Instructions for the task → Quote the data exactly, first line to the line containing "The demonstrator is", with no pictures.

Dataset excerpt →
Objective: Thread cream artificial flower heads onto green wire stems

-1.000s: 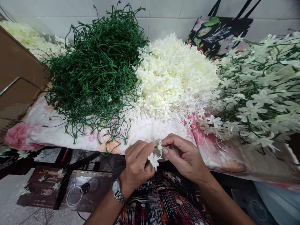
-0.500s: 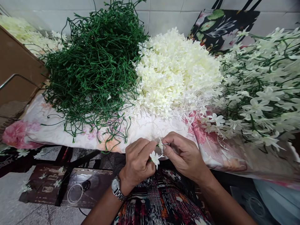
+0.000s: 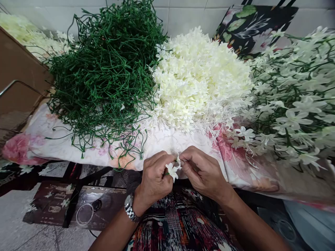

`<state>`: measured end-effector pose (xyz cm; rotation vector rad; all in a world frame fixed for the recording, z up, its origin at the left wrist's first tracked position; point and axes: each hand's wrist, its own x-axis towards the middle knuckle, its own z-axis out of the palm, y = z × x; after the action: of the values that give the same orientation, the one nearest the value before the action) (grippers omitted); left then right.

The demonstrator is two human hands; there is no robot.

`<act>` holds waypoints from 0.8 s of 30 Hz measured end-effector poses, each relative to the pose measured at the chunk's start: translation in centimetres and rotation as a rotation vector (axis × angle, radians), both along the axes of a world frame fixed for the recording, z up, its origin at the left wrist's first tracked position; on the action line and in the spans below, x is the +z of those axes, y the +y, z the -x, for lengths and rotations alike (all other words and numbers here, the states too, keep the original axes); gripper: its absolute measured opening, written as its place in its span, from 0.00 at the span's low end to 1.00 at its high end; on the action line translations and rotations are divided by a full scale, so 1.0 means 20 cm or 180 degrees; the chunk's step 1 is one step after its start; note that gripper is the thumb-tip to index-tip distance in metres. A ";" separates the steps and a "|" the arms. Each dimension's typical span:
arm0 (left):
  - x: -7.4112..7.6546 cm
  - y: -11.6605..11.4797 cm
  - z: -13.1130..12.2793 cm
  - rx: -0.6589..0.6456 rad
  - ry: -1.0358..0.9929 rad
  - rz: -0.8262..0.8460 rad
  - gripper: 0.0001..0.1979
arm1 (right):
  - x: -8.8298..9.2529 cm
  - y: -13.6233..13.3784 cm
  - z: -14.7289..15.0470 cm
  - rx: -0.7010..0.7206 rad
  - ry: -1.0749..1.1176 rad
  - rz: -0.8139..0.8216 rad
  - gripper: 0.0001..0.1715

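My left hand (image 3: 156, 175), with a metal watch on the wrist, is closed around a green stem mostly hidden in its fingers. An open white artificial flower (image 3: 172, 171) pokes out between them. Thumb and forefinger of my right hand (image 3: 205, 170) pinch a small white blossom (image 3: 179, 161), close against the left fingertips. Behind the hands lie a heap of green plastic stems (image 3: 104, 73) on the left and a mound of loose cream-white blossoms (image 3: 201, 80) in the middle. Finished-looking white flowers on stems (image 3: 293, 118) are piled on the right.
A floral cloth (image 3: 162, 139) covers the work surface. At the left edge stands a brown cardboard box (image 3: 21, 73). Below are a dark wooden board (image 3: 104, 216) with a clear ring on it and a few fallen flowers. A floral-print black bag (image 3: 251, 28) leans on the tiled wall.
The small blossom in my right fingers has come closer to the left fingertips, and both hands have drawn slightly nearer each other. The view has shifted a little.
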<state>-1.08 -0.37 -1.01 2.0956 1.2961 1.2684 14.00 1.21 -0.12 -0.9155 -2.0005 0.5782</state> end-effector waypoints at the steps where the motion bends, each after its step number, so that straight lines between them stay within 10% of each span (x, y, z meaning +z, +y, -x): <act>1: 0.00 0.00 0.00 0.0013 0.0003 0.0008 0.16 | 0.00 0.00 0.00 0.0022 -0.0012 0.0014 0.08; 12: 0.01 0.02 -0.01 0.0143 -0.0109 0.0257 0.14 | 0.00 0.03 0.02 -0.0019 -0.0022 -0.0051 0.08; 24: 0.13 0.03 0.02 -0.0235 -0.1821 0.2182 0.07 | 0.11 0.04 -0.03 0.0284 -0.0178 -0.0445 0.08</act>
<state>-1.55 0.28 1.62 1.1830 1.1478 1.0676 14.54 1.95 2.08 -0.7686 -2.1118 0.4596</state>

Response →
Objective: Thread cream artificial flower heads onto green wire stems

-1.000s: 
-0.500s: 
+0.000s: 

`<state>`: measured end-effector pose (xyz cm; rotation vector rad; all in a world frame fixed for the recording, z up, its origin at the left wrist's first tracked position; point and axes: each hand's wrist, its own x-axis towards the middle knuckle, its own z-axis out of the palm, y = z × x; after the action: of the values that give the same orientation, the one nearest the value before the action) (grippers omitted); left then right.

The demonstrator is two human hands; there is no robot.

Nothing remains to be done in this exercise.